EXERCISE INSTRUCTIONS -> Without any images, write the listing below out word for word.

DATASET CONTENT ->
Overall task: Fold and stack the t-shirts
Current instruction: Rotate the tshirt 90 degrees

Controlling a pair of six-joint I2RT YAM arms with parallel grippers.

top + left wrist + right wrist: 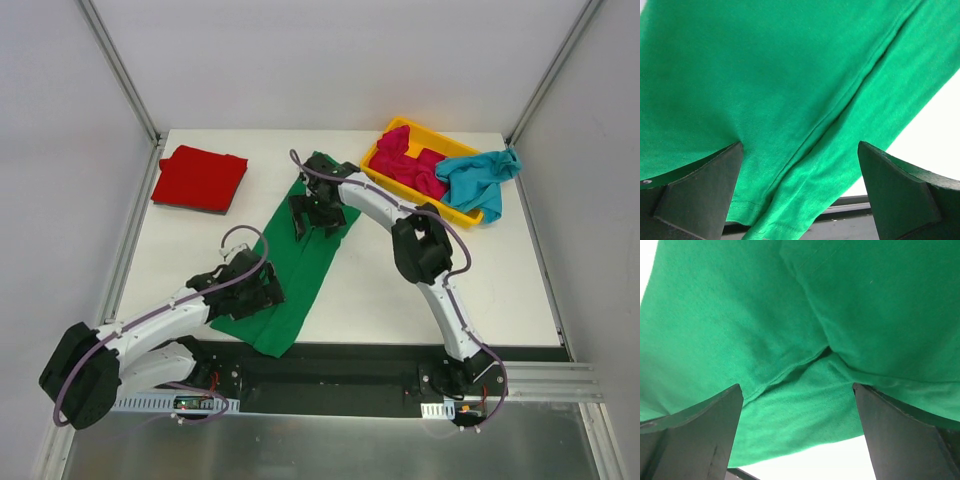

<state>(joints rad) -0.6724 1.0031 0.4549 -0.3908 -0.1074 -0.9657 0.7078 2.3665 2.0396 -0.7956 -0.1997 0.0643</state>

EXERCISE RESPONSE ->
Overall task: Fold and stack the t-shirts
Current instruction: Rotate the tshirt 90 degrees

Controlling a pair of six-joint I2RT YAM arms with parallel grippers.

top + left wrist + right wrist: 

<state>(joints rad) -0.6724 1.0031 0.4549 -0.3908 -0.1074 -0.9657 0.7078 2.3665 2.0396 -0.7956 -0.1997 0.0643</state>

The answer has been given in full.